*Exercise objective*:
An acceptable answer contains every record below, unchanged, and no pictures.

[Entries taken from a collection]
※

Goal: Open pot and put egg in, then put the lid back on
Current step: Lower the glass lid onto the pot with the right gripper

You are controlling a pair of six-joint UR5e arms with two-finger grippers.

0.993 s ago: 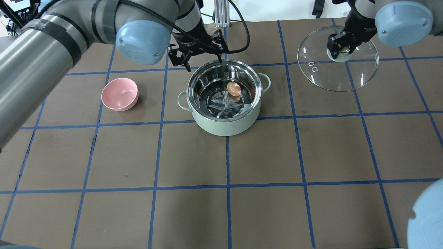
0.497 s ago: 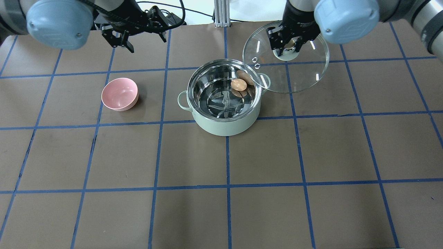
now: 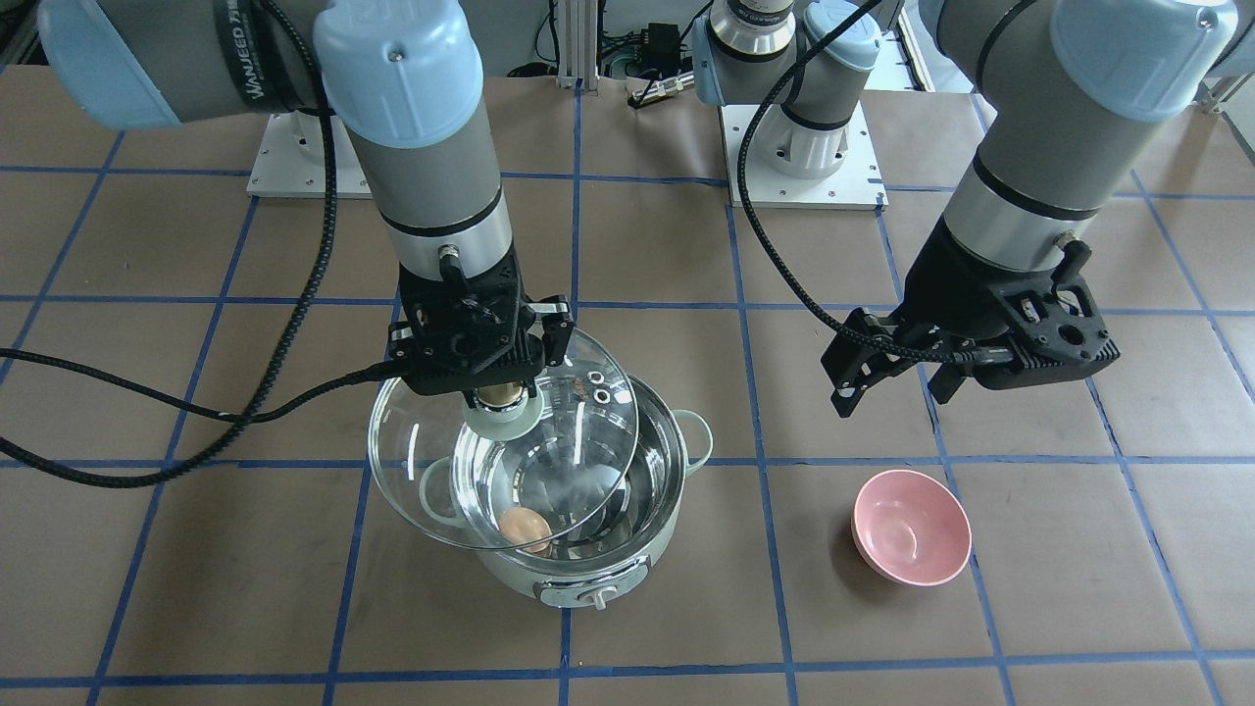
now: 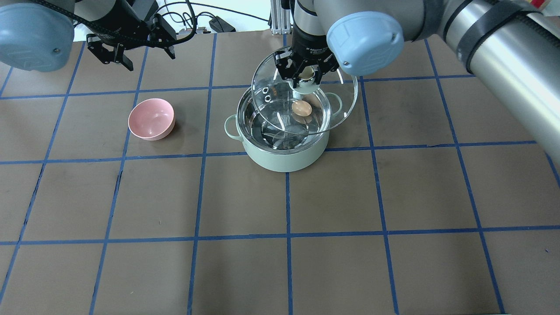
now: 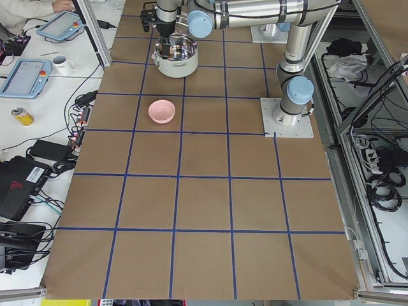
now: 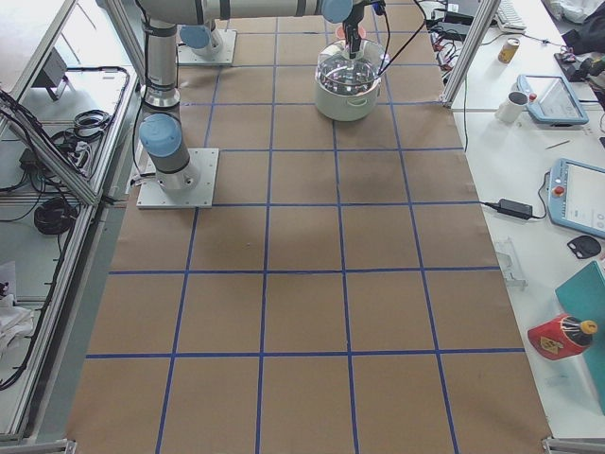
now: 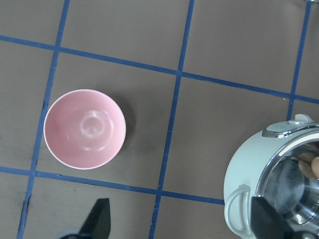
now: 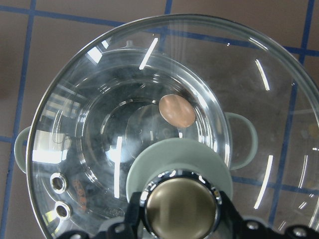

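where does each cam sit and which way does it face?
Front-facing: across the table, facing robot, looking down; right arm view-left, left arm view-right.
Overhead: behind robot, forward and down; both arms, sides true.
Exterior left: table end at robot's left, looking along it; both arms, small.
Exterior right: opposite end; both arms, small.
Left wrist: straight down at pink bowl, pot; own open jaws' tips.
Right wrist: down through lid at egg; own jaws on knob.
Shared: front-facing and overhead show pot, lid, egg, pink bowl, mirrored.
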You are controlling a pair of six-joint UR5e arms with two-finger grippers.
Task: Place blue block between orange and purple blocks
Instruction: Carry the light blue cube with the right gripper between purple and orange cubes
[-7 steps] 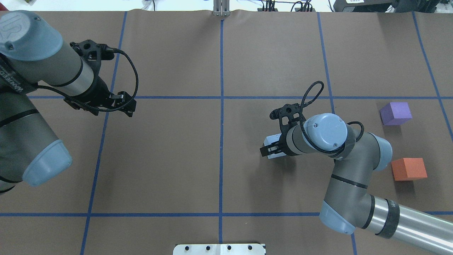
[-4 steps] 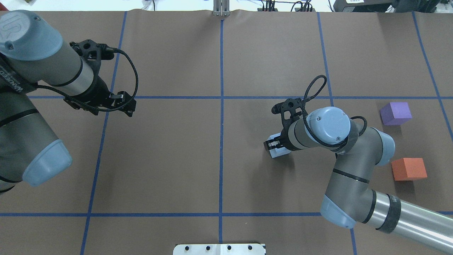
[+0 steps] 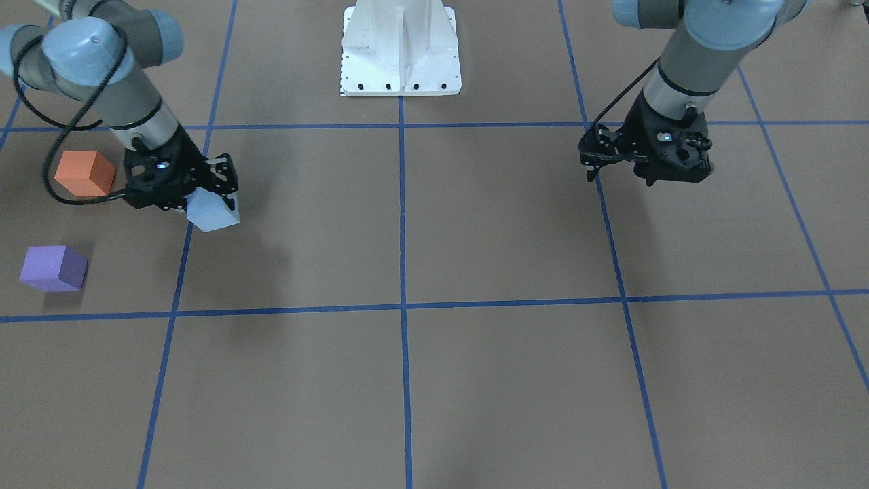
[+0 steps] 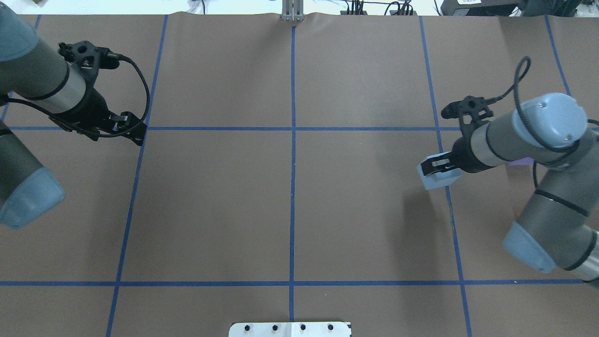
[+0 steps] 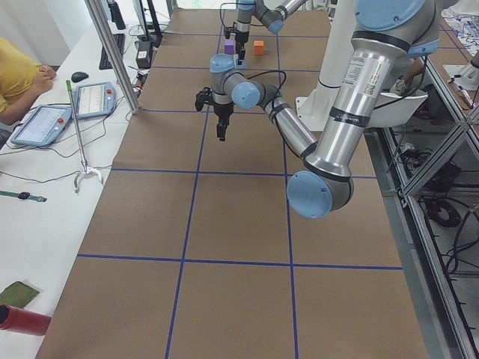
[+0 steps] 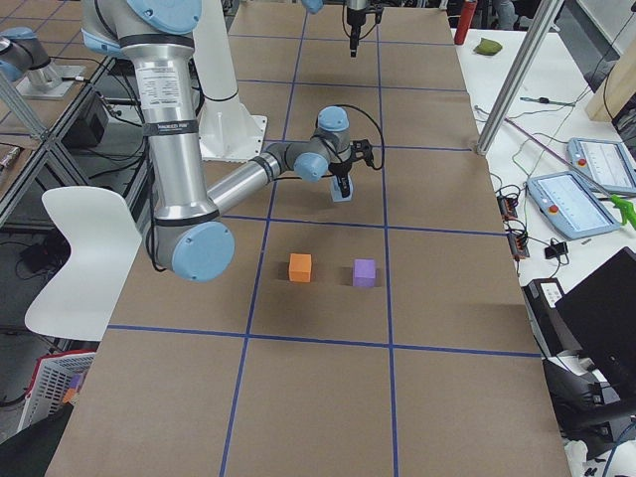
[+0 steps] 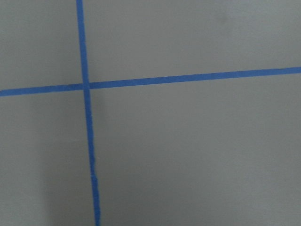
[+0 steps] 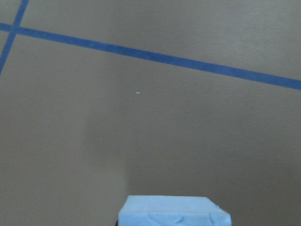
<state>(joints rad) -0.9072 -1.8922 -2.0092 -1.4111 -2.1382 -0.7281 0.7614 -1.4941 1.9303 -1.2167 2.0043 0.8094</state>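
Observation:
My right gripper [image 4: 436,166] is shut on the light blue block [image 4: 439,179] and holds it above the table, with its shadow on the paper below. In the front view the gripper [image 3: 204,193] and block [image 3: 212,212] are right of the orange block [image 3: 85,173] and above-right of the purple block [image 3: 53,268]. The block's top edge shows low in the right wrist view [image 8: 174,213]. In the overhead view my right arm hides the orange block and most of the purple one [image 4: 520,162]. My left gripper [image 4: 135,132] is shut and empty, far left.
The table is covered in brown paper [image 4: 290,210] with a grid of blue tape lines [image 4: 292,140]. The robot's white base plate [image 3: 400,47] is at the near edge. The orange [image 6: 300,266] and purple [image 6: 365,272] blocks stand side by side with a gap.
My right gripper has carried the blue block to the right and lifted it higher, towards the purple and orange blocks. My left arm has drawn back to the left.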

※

*Worked solution*:
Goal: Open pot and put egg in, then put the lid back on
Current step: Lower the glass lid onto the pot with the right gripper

You are controlling a pair of six-joint UR5e arms with two-finger grippers.

0.993 s ago: 
0.497 s ago: 
now: 
now: 
now: 
now: 
now: 
now: 

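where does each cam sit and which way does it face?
Front-facing: across the table, facing robot, looking down; right arm view-left, left arm view-right.
Overhead: behind robot, forward and down; both arms, sides true.
Exterior left: table end at robot's left, looking along it; both arms, small.
Exterior right: opposite end; both arms, small.
Left wrist: straight down at pink bowl, pot; own open jaws' tips.
Right wrist: down through lid at egg; own jaws on knob.
Shared: front-facing and overhead show pot, lid, egg, pink bowl, mirrored.
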You are controlling a pair of six-joint UR5e arms with two-finger grippers.
Task: Place blue block between orange and purple blocks
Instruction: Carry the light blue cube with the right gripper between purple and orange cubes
[-7 steps] 
[-4 steps] 
[+0 steps] 
[+0 steps] 
[+0 steps] 
[+0 steps] 
[+0 steps] 
[+0 steps] 
<state>(joints rad) -0.9072 -1.8922 -2.0092 -1.4111 -2.1382 -0.7281 0.7614 -1.4941 1.9303 -1.2167 2.0043 0.8094</state>
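Observation:
My right gripper [image 4: 436,166] is shut on the light blue block [image 4: 439,179] and holds it above the table, with its shadow on the paper below. In the front view the gripper [image 3: 204,193] and block [image 3: 212,212] are right of the orange block [image 3: 85,173] and above-right of the purple block [image 3: 53,268]. The block's top edge shows low in the right wrist view [image 8: 174,213]. In the overhead view my right arm hides the orange block and most of the purple one [image 4: 520,162]. My left gripper [image 4: 135,132] is shut and empty, far left.
The table is covered in brown paper [image 4: 290,210] with a grid of blue tape lines [image 4: 292,140]. The robot's white base plate [image 3: 400,47] is at the near edge. The orange [image 6: 300,266] and purple [image 6: 365,272] blocks stand side by side with a gap.
My right gripper has carried the blue block to the right and lifted it higher, towards the purple and orange blocks. My left arm has drawn back to the left.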

No other output is expected for this exercise.